Prompt:
Once you find the line with "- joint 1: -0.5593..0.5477" in the data below, transcribe exactly each line from there to the line with "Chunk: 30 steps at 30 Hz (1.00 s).", inclusive, and nothing else. Drop the pictures.

------ Data for processing

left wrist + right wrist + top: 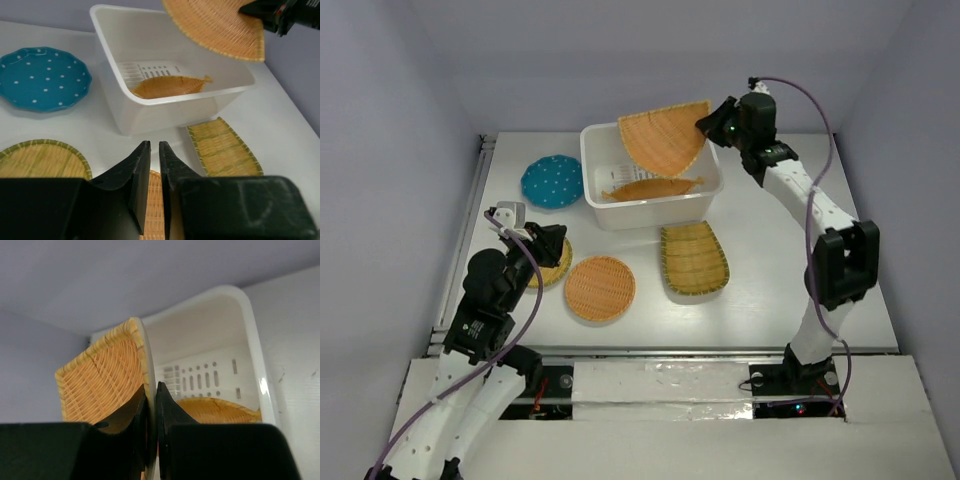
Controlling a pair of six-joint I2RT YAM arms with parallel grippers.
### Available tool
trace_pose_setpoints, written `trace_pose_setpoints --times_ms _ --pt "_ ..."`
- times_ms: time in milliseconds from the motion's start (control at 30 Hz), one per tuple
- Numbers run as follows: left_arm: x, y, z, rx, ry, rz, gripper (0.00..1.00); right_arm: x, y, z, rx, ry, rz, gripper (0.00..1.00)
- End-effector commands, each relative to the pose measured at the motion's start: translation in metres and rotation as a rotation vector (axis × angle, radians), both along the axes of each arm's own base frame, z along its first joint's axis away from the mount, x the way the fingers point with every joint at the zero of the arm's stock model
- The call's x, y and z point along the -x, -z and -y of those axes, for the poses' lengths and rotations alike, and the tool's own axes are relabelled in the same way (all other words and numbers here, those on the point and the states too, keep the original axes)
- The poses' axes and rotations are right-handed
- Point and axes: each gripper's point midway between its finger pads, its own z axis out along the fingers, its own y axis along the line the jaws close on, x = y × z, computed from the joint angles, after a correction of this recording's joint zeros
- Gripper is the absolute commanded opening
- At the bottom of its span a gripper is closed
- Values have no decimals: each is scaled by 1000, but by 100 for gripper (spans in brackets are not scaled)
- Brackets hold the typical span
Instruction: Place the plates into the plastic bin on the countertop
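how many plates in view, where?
6. Teal dotted plate left of the bin; fan plate held over it by the right gripper; boat plate inside; scoop plate and round orange plate in front; round green-rimmed plate partly under the left arm.

Woven bamboo plates (600,288) (rough, matt); smooth glossy plastic bin (655,215); teal plate (552,183) perhaps glazed ceramic.

Left arm (470,400): white tubular links, black joint housings, small white-grey box (508,215) at the wrist end. Right arm (800,190): same build, white links, chunky black elbow block (842,262), black wrist housing with a green light (728,128). Purple-grey cable on the left arm (395,445) and on the right arm (817,100). Right base (800,375) black, at the counter's near edge. Left gripper (155,150) and right gripper (151,390): matte black wedge fingers (135,170), boxy black body behind.
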Motion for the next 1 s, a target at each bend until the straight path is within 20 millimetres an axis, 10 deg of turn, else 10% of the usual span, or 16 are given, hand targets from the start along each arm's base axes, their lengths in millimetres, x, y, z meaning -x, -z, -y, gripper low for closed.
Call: trace_pose_setpoints --times_ms 0,367,467,700,967 --pt "-6 -18 -8 22 -38 42 10 -12 -28 -18 -12 -31 73 0" --pt "-19 -11 -24 17 -109 18 13 -19 69 -60 15 -122 -69 0" --pt "-19 -11 -23 16 -103 15 17 -18 81 -59 17 -118 -86 15" --pt "-15 -15 -22 24 -88 32 24 -15 55 -56 26 -117 -44 65" --pt "-7 -23 -17 30 -60 64 27 10 -12 -37 66 -87 93 79"
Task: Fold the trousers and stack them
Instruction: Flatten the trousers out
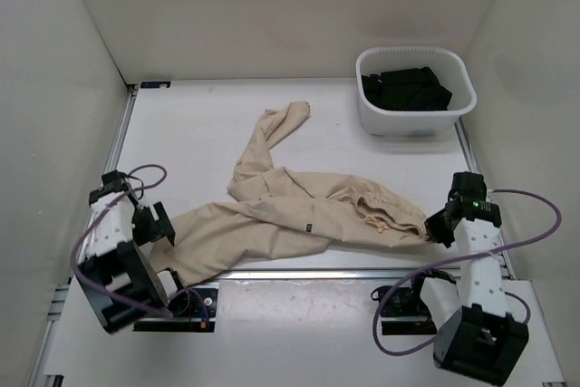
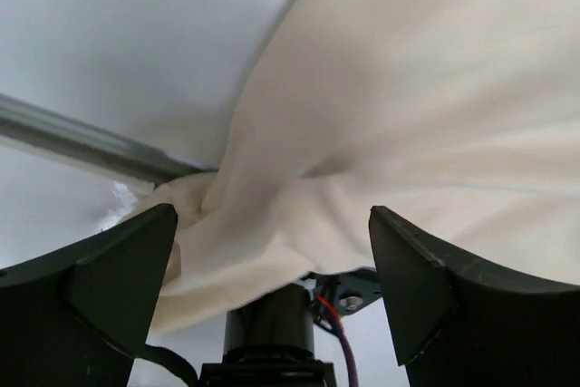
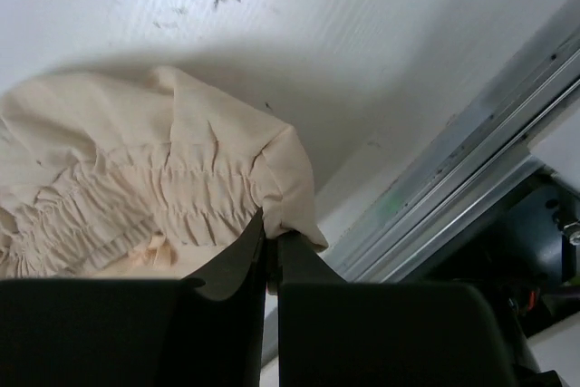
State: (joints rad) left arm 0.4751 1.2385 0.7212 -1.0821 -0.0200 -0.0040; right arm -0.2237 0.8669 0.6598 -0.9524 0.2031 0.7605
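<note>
Trousers (image 1: pixel 299 210) lie unfolded across the near half of the table (image 1: pixel 181 124), long axis left-right, with the gathered waistband rightward and clamped in the right gripper (image 3: pixel 270 233), one leg end between the released left gripper's (image 1: pixel 163 226) spread fingers, and the other leg angled toward the far side.

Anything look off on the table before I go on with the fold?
Yes: one leg end of the trousers spills over the near edge rail under the open left gripper. The right gripper pinches the waistband.

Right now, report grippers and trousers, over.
Left gripper open, straddling a leg end. Right gripper shut on trousers at waistband corner. Legs sprawled, unfolded. Bin of black garments far right, apart.
</note>
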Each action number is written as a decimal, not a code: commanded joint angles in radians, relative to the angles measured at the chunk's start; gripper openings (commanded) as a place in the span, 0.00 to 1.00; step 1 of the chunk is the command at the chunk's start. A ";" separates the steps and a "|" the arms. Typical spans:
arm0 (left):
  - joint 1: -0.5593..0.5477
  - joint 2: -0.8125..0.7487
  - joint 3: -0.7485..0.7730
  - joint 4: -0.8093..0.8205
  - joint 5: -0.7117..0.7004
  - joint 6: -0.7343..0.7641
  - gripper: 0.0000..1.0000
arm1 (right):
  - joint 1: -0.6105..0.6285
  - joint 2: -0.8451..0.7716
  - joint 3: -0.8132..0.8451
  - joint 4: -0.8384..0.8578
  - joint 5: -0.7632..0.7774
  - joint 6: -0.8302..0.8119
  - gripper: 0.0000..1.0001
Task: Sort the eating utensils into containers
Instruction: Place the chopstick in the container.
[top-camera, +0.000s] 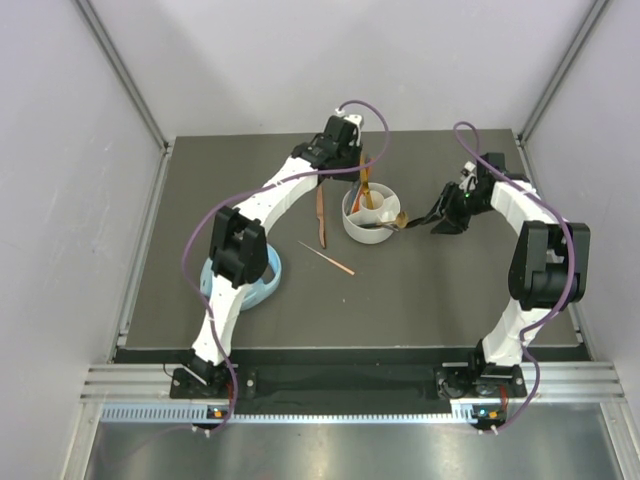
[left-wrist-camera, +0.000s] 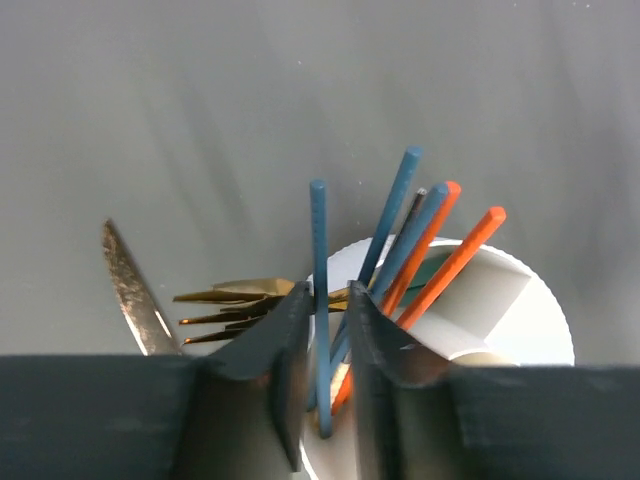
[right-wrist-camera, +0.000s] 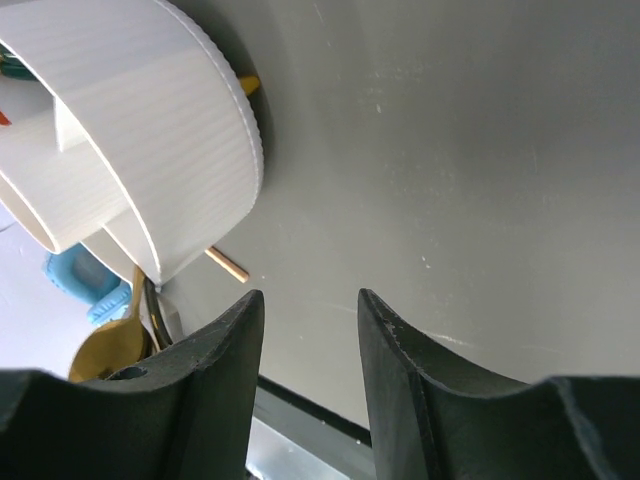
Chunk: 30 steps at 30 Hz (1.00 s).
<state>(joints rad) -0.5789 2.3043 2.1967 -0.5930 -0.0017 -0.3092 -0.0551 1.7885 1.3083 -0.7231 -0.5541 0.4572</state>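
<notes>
The white divided container (top-camera: 372, 222) stands mid-table with several teal and orange chopsticks upright in it. My left gripper (top-camera: 362, 165) hovers over it. In the left wrist view its jaws (left-wrist-camera: 328, 295) stand slightly apart around one teal chopstick (left-wrist-camera: 319, 260), with a gap showing on the right side. Orange chopsticks (left-wrist-camera: 455, 262) lean in the container (left-wrist-camera: 520, 300), and gold forks (left-wrist-camera: 230, 305) lie beside it. My right gripper (top-camera: 425, 218) is open and empty just right of the container (right-wrist-camera: 170, 130), near a gold spoon (right-wrist-camera: 105, 345).
A bronze utensil (top-camera: 321, 215) and a thin orange chopstick (top-camera: 327, 258) lie on the mat left of the container. Light blue headphones (top-camera: 262, 280) sit by the left arm's elbow. White walls enclose the table.
</notes>
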 joint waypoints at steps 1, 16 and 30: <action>-0.004 -0.095 -0.005 0.025 -0.017 -0.001 0.32 | -0.005 -0.021 -0.012 0.025 -0.020 0.005 0.43; 0.013 -0.262 -0.073 0.070 -0.128 -0.036 0.34 | -0.005 -0.035 -0.024 0.031 -0.024 -0.009 0.43; 0.159 -0.622 -0.578 -0.241 -0.183 -0.516 0.35 | -0.005 -0.064 -0.055 0.031 -0.007 -0.015 0.43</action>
<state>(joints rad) -0.4072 1.7233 1.7336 -0.7128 -0.2413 -0.6304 -0.0551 1.7809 1.2503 -0.7113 -0.5617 0.4553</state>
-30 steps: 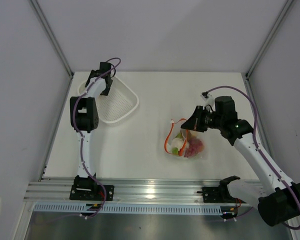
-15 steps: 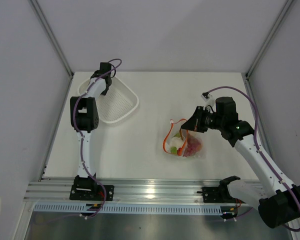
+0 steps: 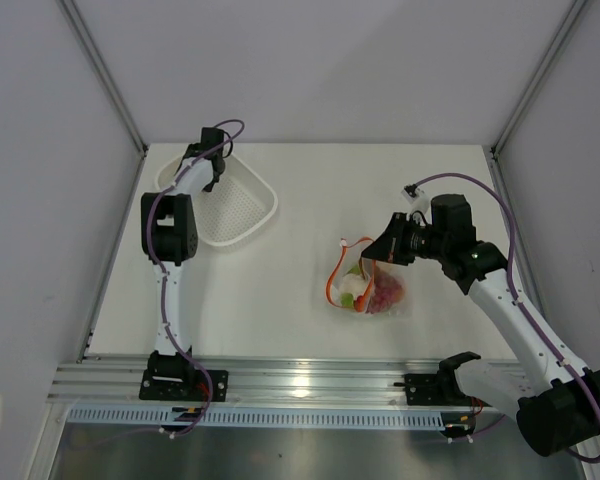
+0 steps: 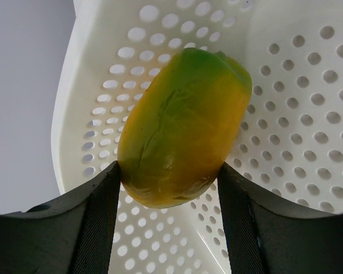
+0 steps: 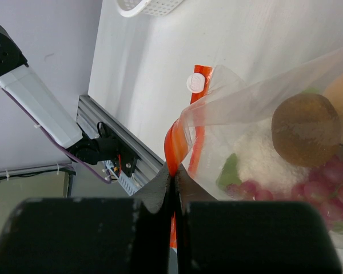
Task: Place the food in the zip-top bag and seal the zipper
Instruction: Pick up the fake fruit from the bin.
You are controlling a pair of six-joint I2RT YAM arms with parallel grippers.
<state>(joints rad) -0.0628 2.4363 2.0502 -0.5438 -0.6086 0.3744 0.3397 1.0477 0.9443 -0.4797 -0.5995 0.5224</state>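
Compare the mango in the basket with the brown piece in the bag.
The mango is yellow-green and oblong; the brown piece is round. The mango lies in the white basket, pinched by the left claw; the brown piece is inside the zip-top bag. Both are toy food.

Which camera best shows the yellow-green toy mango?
The left wrist view: the yellow-green toy mango fills it, squeezed between the fingers of the left pincer over the white perforated basket. In the top view the left arm hides it; only the basket shows. The right wrist view shows the clear plastic bag and a basket corner, no mango.
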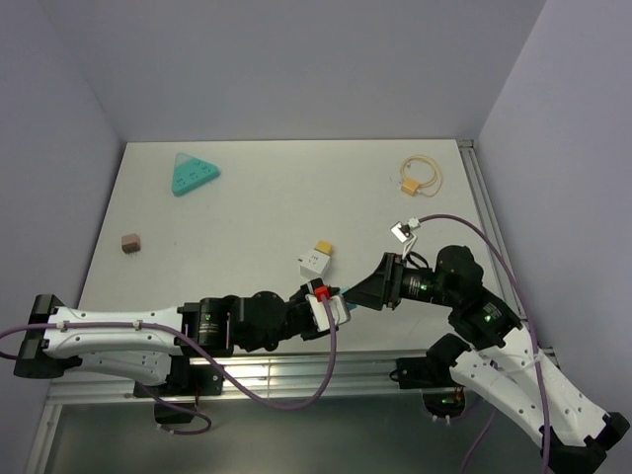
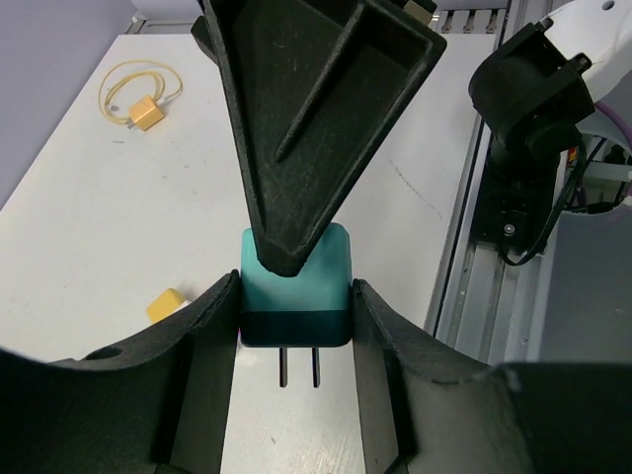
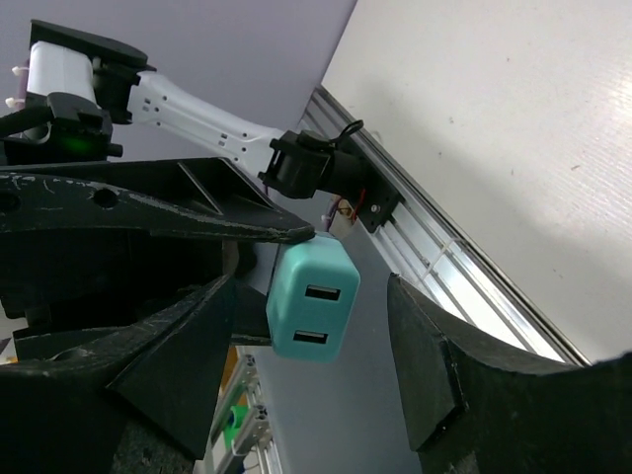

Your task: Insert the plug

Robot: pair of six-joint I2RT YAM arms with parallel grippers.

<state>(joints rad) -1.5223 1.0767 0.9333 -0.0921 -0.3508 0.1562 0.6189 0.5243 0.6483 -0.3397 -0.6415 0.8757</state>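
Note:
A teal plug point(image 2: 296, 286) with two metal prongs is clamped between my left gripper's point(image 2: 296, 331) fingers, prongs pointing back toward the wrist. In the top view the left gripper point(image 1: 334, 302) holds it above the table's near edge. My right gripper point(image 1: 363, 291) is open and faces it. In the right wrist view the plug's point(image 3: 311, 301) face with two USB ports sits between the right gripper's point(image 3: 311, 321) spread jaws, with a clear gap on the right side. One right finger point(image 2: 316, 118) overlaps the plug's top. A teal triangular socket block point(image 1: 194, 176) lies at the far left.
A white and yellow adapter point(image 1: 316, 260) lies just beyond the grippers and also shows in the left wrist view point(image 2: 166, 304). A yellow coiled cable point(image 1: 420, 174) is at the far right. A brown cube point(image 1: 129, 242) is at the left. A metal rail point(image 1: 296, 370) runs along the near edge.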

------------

Task output:
  - joint 1: -0.5593..0.5477
  - joint 2: -0.8125..0.7487
  - joint 3: -0.7485..0.7730
  - joint 4: -0.8093..0.8205
  - joint 5: -0.7117..0.7004
  - joint 6: -0.7343..0.7641
  - gripper: 0.0000..1.0000
arm1 (right):
  - joint 1: -0.6105..0.6285
  - joint 2: -0.8451..0.7716
  - joint 3: -0.8132..0.8451
  - joint 4: -0.8384..0.8578
  - joint 5: -0.7632..0.7774
  - joint 6: -0.8302..0.8119
  - gripper: 0.0000..1.0001
Task: Sort the eating utensils into containers
Instruction: Place the chopstick in the container.
[top-camera, +0.000s] 
[left-wrist-camera, +0.000s] 
[right-wrist-camera, +0.000s] 
Chunk: 30 steps at 30 Hz (1.00 s).

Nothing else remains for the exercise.